(Data extracted from a collection)
* * * * * * * * *

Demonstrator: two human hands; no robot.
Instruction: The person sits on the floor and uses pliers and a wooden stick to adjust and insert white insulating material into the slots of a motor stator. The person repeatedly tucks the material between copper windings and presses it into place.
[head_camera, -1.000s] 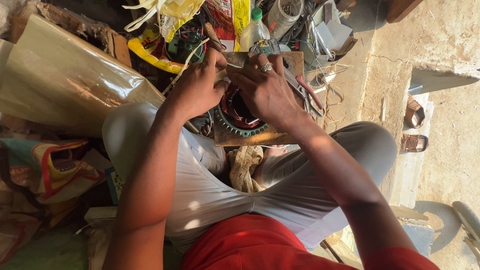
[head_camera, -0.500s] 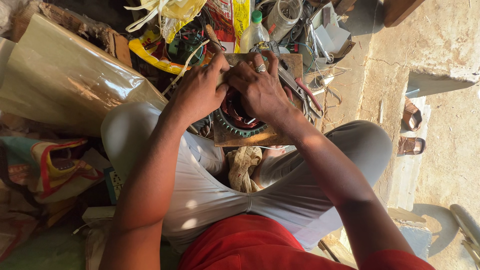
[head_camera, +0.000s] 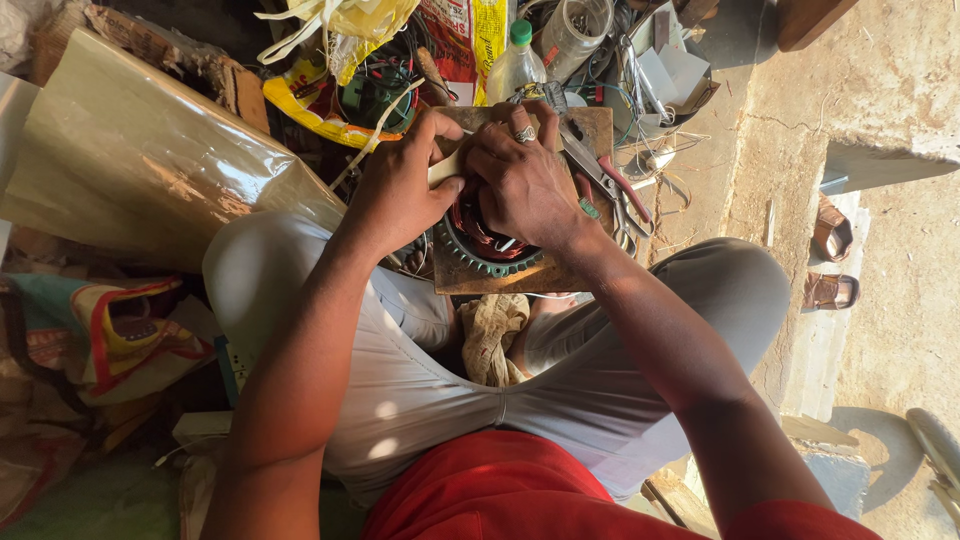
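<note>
Now | left hand fingers pinching pale strip | right hand fingers curled on stator (toothed ring)

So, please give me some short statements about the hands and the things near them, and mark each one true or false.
1. Both hands rest on a round toothed part with copper-coloured windings. True.
2. That part lies on a wooden board over the person's lap. True.
3. The right hand wears no ring. False: a ring sits on one finger.
4. The left hand holds the plastic bottle. False: the bottle stands apart, beyond the board.
5. Red-handled pliers lie right of the hands. True.
6. The person stands upright. False: the person sits with knees bent.
</note>
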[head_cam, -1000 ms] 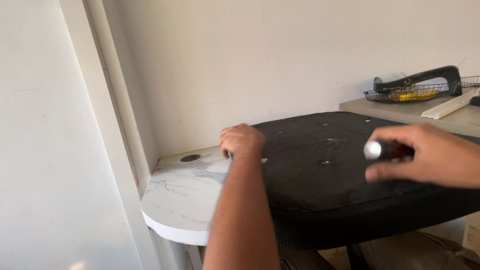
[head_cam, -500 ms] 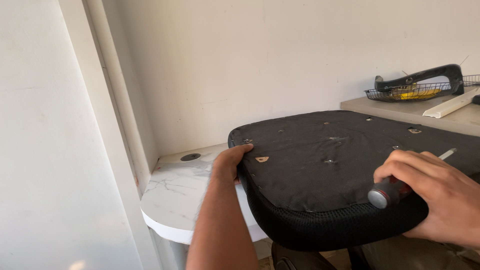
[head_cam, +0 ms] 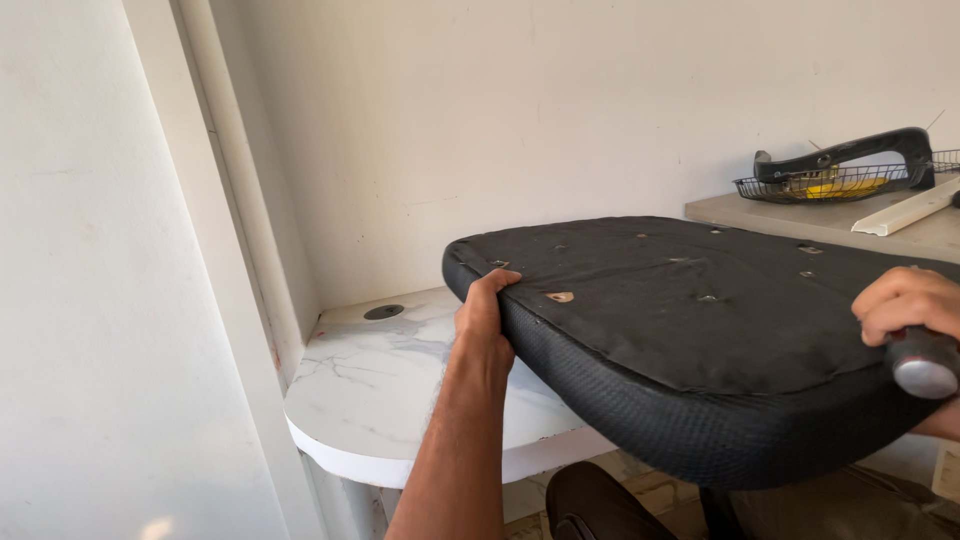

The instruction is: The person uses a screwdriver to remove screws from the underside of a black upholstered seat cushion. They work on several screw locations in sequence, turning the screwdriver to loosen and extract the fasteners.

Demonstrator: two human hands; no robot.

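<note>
Raised seat cushion [head_cam: 690,330], apparently under fingers [head_cam: 497,287].

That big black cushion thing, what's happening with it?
A person is holding a black chair seat upside down, tilted, with its underside facing up. The left hand grips its front-left edge, above a white marble-look table. The right hand is at the seat's right edge and has its grip around a screwdriver, with the handle end pointing at the camera. Behind, a wire basket sits on a shelf.
</note>
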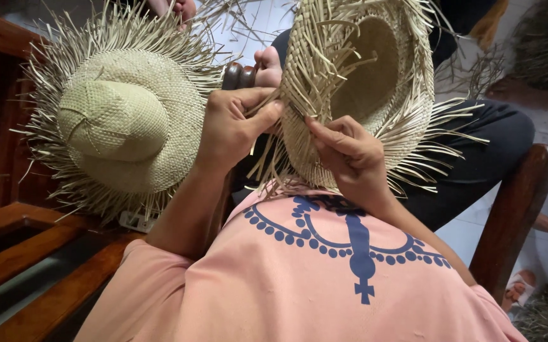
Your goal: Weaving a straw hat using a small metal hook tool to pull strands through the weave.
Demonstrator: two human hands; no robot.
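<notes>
Head view: both hands pinch an unfinished straw hat's (375,69) frayed brim.

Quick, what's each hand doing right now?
Left hand: closed, pinching loose straw strands at the unfinished hat brim.
Right hand: fingers pinched on the brim's woven edge.

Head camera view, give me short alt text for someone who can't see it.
Two bare hands work the loose straw ends at the brim of an unfinished woven straw hat held up over the lap: the left hand pinches strands and the right hand grips the brim edge. A second frayed straw hat rests on a wooden bench to the left.
</notes>
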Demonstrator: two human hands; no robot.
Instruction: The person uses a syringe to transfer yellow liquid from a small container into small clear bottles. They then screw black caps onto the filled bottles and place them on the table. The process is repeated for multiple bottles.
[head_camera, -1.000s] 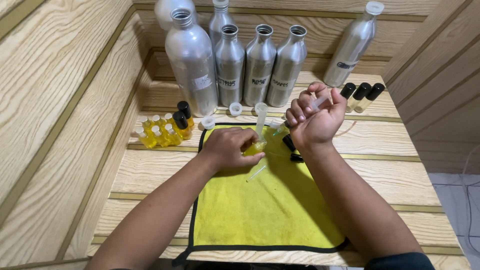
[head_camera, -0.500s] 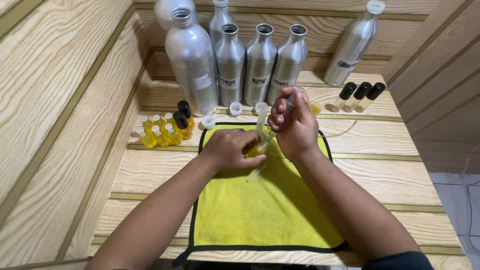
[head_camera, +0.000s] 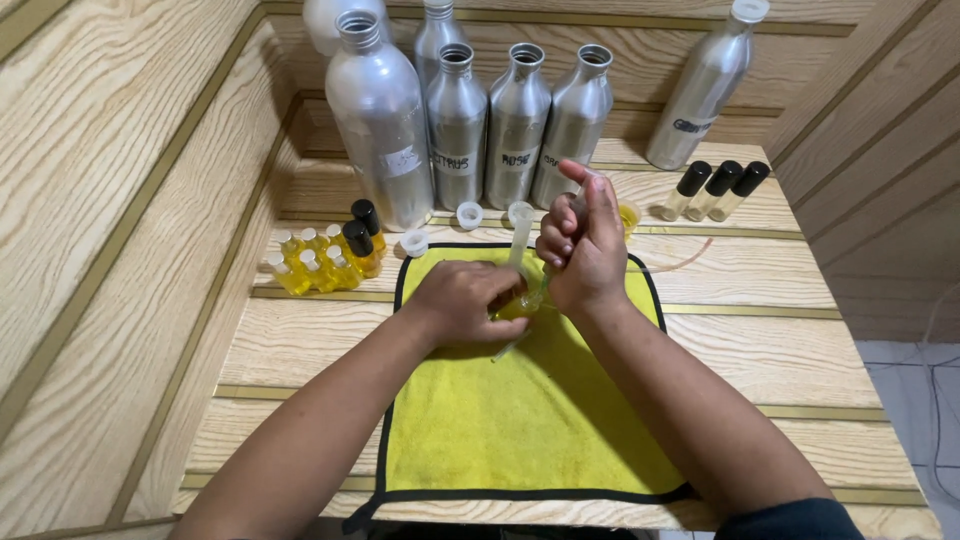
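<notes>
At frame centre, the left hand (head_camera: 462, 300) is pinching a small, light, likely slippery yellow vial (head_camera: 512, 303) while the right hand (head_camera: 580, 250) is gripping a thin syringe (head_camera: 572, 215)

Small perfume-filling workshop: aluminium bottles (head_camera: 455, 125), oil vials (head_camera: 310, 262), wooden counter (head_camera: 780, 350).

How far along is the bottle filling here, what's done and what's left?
Done, it seems: a cluster of small yellow-filled bottles stands left of the yellow cloth, two already black-capped. In hand: the left hand steadies a small bottle of yellow liquid while the right hand works a syringe into it. Likely left: capping the open ones, and perhaps the three black-capped vials at right.
</notes>
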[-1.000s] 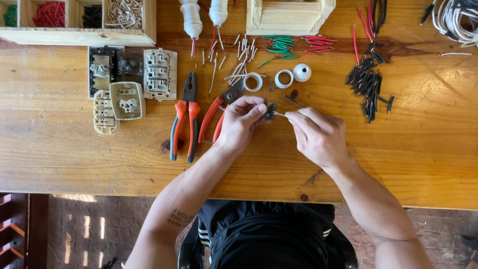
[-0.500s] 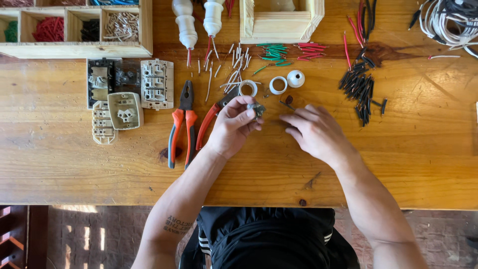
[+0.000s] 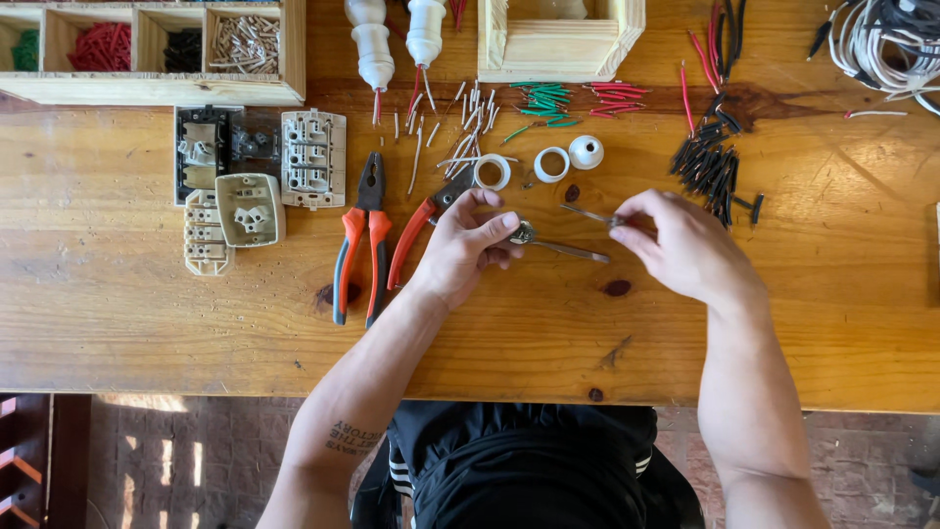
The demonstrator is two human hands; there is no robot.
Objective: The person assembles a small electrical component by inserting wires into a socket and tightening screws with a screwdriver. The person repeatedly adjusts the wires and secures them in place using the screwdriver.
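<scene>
— What are we holding at this moment?

— Our left hand (image 3: 468, 243) is curling closed around a small round metal fitting (image 3: 524, 233), pinching it between thumb and fingertips just above the wooden tabletop (image 3: 147, 313). Our right hand (image 3: 681, 245) is closing its fingertips on the end of a thin grey metal rod (image 3: 590, 215), which is pointing left toward the fitting.

— Are the two pieces touching?

— We are not able to tell; the rod's tip is ending just beside the fitting. A second slim grey metal strip (image 3: 573, 251) is lying on the wood between our hands, running from the fitting toward the right.

— What is lying around us?

— Just left of our left hand, the red-handled cutters (image 3: 416, 235) are lying partly under our fingers, and the orange-and-grey pliers (image 3: 357, 245) are resting beside them. Above our hands, two white plastic rings (image 3: 493, 172) and a white dome-shaped cap (image 3: 586, 152) are sitting in a row. Further left, the cream switch modules (image 3: 250, 208) are lying near a black one. A pile of short black wire pieces (image 3: 707, 165) is sitting just above our right hand, with green wire pieces (image 3: 540, 100) and red ones well beyond, near a pale wooden box (image 3: 558, 44).
</scene>
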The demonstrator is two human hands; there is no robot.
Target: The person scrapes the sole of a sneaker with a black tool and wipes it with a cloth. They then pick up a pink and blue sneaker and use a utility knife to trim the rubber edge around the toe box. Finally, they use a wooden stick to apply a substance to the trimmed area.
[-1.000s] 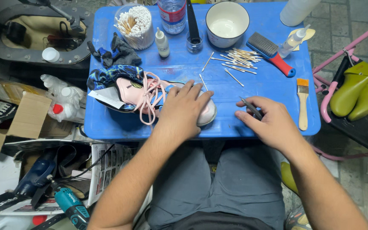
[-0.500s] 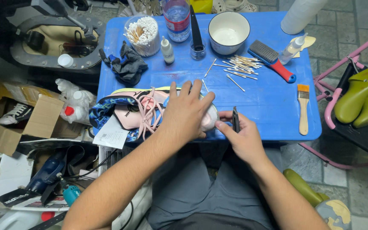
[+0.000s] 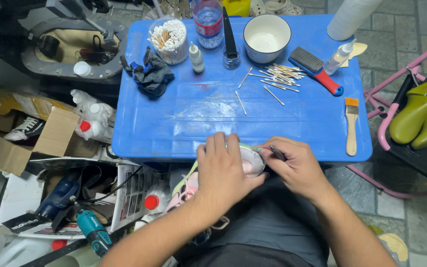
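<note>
Both hands and the sneaker [image 3: 245,160] have come off the blue table [image 3: 184,123] toward the lap; the shoe now sits at the table's near edge. Left hand [image 3: 223,170] is closed flat over the upper, pinning it. Right hand [image 3: 297,165] pinches a thin dark tool [image 3: 277,153] at the toe. For clean work, keep the shoe firmly braced and apply short, light strokes. Cotton swabs [image 3: 282,75] and the scrub brush [image 3: 317,71] lie well apart.
</note>
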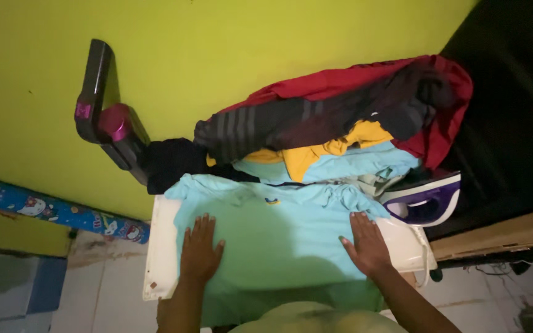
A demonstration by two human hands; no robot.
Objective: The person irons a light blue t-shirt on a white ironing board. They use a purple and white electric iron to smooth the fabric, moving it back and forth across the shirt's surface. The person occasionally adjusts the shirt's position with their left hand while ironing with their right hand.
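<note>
Both hands lie flat with fingers spread, left hand (200,251) and right hand (367,245), on the light blue shirt (279,237); it looks spread already, iron (425,200) unused at right.

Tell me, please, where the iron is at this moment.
In the head view, the purple and white iron sits at the right end of the white board, just beyond the right hand and below the pile of clothes.
</note>
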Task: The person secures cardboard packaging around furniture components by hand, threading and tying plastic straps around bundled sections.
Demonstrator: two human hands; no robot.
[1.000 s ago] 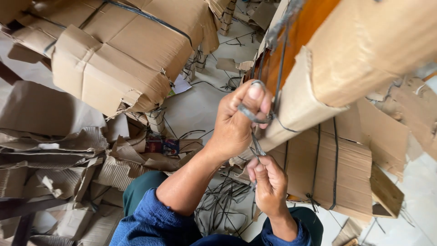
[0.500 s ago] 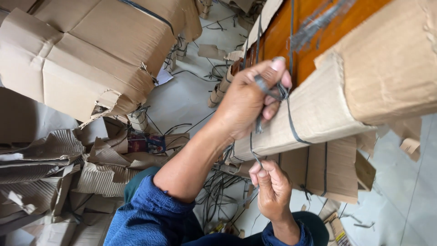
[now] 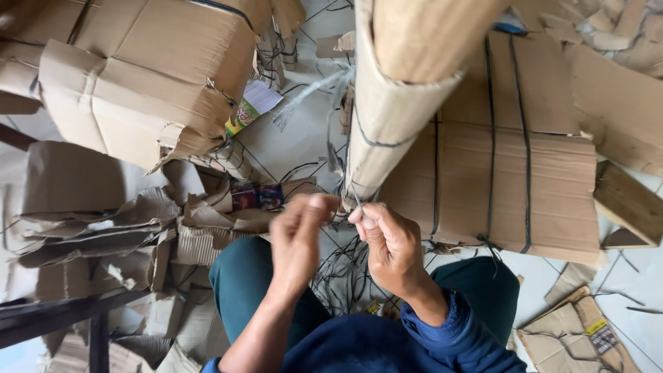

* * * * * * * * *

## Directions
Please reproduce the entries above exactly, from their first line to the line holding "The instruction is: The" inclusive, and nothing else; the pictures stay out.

## Your response
Demonstrator: two human hands; no robot.
Instruction: The person sits on the floor and uses pliers and a wooden stick to adjust and insert white insulating material into the slots of a motor stator. The person repeatedly tucks the material between copper windings and presses it into place.
[head_camera, -1.000s] 
[head_camera, -0.500s] 
[head_camera, +0.000s] 
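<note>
Now | left hand fingers pinching pale strip | right hand fingers curled on stator (toothed ring)

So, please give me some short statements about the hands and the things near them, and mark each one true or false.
1. Both hands rest on a round toothed part with copper-coloured windings. True.
2. That part lies on a wooden board over the person's lap. True.
3. The right hand wears no ring. False: a ring sits on one finger.
4. The left hand holds the plastic bottle. False: the bottle stands apart, beyond the board.
5. Red-handled pliers lie right of the hands. True.
6. The person stands upright. False: the person sits with knees bent.
</note>
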[head_cam, -1000 ms] 
[head_cam, -500 ms] 
[head_cam, +0 ms] 

The instruction is: The person uses a screwdriver to remove screws from the underside of a black upholstered seat cushion. They work on several screw locations in sequence, turning the screwdriver to loosen and extract the fasteners.

The response to this exercise is now finished.